Int. J. Middle East Stud. 49 (2017), 645–660
doi:10.1017/S0020743817000630
Nefissa Naguib
MIDDLE EAST ENCOUNTERS 69 DEGREES NORTH
LATITUDE: SYRIAN REFUGEES AND EVERYDAY
HUMANITARIANISM IN THE ARCTIC
Abstract
In late 2015, approximately 2,000 Syrian asylum seekers made their way into Norway via the
Arctic passage from Russia. What ensued are “global moments,” breakthrough events that have
reshaped lives and futures for both the refugees and those who aided them, and it is the latter group
on which this article focuses. As refugees began arriving in Arctic Norway, Refugees Welcome to
the Arctic, an ad hoc grassroots organization, was formed to assist them.
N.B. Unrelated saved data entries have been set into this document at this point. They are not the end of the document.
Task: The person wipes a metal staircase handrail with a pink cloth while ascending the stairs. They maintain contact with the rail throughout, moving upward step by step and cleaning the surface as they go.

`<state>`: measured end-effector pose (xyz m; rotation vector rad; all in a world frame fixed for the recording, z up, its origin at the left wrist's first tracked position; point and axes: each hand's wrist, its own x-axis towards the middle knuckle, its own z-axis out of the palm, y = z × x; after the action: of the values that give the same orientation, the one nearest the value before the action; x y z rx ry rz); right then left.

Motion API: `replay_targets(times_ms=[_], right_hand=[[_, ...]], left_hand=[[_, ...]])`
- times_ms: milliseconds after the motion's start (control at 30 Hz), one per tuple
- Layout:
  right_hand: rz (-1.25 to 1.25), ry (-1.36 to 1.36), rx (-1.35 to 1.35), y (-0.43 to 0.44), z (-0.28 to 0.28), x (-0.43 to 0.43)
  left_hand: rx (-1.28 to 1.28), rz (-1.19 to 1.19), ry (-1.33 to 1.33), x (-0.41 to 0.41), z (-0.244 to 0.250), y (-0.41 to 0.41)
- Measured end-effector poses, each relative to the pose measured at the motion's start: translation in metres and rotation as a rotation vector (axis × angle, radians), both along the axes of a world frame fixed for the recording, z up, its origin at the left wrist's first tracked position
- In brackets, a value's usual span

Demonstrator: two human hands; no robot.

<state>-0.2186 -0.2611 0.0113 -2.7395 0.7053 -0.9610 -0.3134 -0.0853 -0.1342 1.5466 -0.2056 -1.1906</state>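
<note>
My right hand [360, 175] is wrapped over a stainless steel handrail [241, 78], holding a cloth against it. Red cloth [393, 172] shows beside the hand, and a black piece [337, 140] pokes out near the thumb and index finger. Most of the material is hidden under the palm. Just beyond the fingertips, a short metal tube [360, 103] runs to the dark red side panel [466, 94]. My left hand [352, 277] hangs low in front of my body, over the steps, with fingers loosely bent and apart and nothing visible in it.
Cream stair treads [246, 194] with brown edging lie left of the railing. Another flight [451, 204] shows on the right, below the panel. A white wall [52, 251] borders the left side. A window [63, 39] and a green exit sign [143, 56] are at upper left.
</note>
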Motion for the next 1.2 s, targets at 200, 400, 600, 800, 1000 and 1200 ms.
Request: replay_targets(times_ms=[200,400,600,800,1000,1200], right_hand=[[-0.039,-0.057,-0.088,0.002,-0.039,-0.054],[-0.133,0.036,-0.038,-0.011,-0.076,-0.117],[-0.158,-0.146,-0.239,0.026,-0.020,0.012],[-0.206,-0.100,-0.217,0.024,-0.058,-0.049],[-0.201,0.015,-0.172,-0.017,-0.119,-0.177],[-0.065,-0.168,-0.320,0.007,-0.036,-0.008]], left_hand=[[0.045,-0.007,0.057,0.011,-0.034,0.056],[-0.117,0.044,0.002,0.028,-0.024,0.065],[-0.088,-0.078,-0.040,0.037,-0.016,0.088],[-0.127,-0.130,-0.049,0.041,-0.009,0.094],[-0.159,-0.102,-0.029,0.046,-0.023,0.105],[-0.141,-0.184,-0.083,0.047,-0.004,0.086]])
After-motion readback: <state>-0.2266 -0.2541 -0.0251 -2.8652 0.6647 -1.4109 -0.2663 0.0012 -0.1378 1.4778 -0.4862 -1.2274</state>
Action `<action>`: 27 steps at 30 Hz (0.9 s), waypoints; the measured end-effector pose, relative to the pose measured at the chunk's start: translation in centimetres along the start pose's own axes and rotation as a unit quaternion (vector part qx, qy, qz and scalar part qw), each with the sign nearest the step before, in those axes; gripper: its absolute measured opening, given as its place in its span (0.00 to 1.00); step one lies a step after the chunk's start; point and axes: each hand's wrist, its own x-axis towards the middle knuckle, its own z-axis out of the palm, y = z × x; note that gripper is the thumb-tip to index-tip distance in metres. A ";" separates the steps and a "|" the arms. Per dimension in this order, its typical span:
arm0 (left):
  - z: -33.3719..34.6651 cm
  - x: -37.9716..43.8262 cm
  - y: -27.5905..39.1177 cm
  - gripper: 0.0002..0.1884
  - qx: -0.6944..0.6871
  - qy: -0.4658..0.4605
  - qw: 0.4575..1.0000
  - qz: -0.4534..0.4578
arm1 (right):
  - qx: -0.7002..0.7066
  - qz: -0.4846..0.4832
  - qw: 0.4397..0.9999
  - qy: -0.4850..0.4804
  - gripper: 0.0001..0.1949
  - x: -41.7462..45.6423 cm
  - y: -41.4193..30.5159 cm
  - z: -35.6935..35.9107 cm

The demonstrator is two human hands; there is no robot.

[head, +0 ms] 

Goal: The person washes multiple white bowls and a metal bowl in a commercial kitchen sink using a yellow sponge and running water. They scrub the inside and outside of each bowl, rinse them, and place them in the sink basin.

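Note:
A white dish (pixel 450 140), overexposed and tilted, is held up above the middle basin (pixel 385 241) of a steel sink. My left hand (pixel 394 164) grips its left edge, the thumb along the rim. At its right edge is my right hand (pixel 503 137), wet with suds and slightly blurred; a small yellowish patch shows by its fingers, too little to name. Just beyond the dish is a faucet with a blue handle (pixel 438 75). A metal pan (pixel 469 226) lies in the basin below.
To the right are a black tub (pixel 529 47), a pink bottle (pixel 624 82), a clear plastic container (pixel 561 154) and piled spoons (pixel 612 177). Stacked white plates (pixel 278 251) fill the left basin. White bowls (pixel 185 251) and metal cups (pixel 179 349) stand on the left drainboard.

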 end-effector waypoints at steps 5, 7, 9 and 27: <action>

This group of ordinary
people, most of them with no previous humanitarian experience, took action in defiance of
Norwegian government policies, and providing food became the focus of their efforts. Refugees
Welcome to the Arctic members often described being motived to act by their own traumatic
memories of the region’s experience of World War II, a time of deprivation and brutality suffered
at the hands of the retreating German army. Food, as an enactment of compassion, is shown
to be a powerful means through which people connect in very personal, concrete ways to the
humanitarian enterprise.
Keywords: anthropology; Arctic; food; humanitarianism; Syria
To give, to-be-for-another, despite oneself, but in interrupting the for-oneself,is to take the bread
out of one’s own mouth, to nourish the hunger of another with one’s own fasting.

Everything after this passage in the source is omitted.